1. Prego is an Italian word meaning "I pray" and is used in response to "thank you." It is also a popular and very tasty brand of pasta sause. Please don't use this word to describe me.
2. Please don't tell me "You're so small!" It seems about the same as saying "You're huge!" Likewise, "You do not look __(number between 12 and 40)__ weeks!" seems just as pointless. Why do people feel the need to comment on the size of your middle, small or big? I'm putting in my time and feel as pregnant as I am supposed to.
On the other hand, if you feel that you absolutely must comment on how a pregnant woman looks, "You look terrific!" is always nice to hear, whether or not it is true.
3. Horror Stories. Yeah, I know my fair share of pregnancy, delivery, and misscarriage horror stories. There is a time and a place for swapping stories of this type, but please not in front of me while I'm pregnant.

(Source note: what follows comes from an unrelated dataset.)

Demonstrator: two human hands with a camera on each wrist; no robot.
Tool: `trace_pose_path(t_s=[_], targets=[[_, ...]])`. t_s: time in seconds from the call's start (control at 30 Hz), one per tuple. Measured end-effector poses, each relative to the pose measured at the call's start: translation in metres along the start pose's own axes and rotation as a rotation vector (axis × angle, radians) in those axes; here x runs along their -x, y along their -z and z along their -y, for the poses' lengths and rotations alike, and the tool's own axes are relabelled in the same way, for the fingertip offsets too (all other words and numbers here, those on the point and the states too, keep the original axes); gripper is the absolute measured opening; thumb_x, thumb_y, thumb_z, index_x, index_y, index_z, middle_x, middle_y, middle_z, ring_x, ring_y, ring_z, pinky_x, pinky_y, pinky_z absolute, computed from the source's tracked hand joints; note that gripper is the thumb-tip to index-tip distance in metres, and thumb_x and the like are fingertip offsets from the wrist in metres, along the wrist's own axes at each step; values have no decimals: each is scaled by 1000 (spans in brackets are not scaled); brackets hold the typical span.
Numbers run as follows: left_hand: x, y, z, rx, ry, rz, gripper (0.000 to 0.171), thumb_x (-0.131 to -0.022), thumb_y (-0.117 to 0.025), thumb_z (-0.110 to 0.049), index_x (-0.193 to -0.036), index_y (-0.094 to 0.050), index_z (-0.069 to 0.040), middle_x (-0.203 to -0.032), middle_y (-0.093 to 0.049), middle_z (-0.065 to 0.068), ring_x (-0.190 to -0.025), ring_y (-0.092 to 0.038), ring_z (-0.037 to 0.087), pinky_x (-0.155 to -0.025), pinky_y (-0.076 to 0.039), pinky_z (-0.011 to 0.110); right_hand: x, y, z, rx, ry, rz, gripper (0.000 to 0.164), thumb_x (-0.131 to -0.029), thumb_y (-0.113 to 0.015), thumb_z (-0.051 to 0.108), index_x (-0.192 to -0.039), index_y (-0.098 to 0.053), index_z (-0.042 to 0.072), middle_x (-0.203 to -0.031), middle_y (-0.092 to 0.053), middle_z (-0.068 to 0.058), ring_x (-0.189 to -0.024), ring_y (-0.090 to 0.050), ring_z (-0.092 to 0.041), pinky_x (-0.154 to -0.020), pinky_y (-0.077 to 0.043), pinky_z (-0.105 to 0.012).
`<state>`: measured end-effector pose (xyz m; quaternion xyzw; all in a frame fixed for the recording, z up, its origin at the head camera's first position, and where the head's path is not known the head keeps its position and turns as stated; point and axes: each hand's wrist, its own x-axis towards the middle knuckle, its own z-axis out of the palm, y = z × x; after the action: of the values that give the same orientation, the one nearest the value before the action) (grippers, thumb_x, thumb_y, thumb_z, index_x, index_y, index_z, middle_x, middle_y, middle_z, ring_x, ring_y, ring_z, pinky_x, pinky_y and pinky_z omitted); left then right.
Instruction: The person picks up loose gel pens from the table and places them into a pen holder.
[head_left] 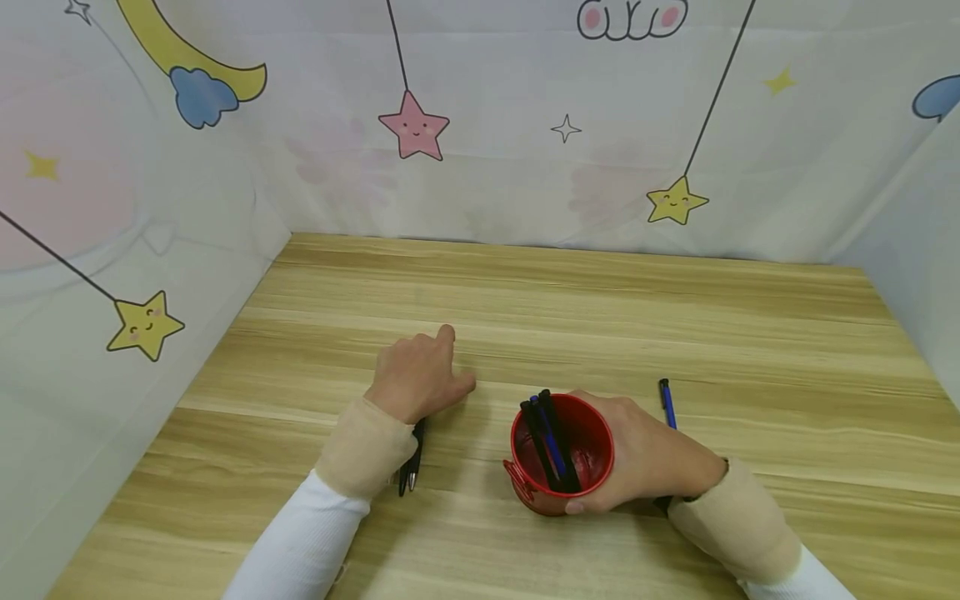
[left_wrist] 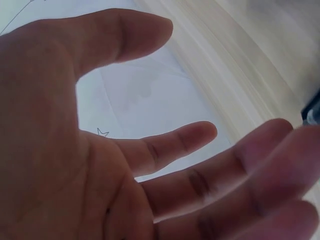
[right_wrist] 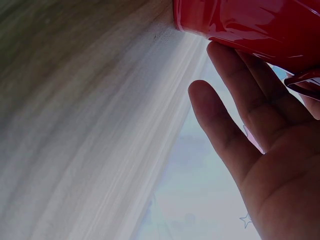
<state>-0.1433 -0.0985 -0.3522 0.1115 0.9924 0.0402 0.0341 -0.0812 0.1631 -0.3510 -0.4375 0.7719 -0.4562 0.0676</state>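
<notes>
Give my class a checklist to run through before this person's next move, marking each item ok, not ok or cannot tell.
1. Right hand has a grip on the red cup: ok, it holds the cup's side.
2. Left hand is free: ok, it holds nothing.
3. Pens in the cup are inside: ok, they lean together with their ends at the rim.
4. Dark pens on the left are fully visible: not ok, the left arm covers part.
5. Blue pen on the right is fully visible: not ok, the right arm hides part.
6. Cup's base touches the table: cannot tell.
</notes>
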Motion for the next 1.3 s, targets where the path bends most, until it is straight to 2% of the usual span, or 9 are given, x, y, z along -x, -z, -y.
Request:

I feel like pukeing constantly and I have never felt more tired in my life. Soon I will be comiserating about sciatic nerve pain, eventually about kicks to the kidneys and my hips being sore from sleeping, and having to pee every 20 minutes. And the reflux. There are more things that I have blissfully forgotten that will soon come back to memory with fondness. I'm not complaining, I'm just telling you so that you don't have to ask me how I'm feeling unless you really want to know.If you are itching for a way to help me out, I'd be happy to lend you my first two children so that I can take a nap, provided that they are returned with Cafe Rio take out (hold the cilantro) and that Samuel comes back potty trained. There is also a mop in my closet that could use a pass on my kitchen floor, because I'm really not in the mood for mopping right now.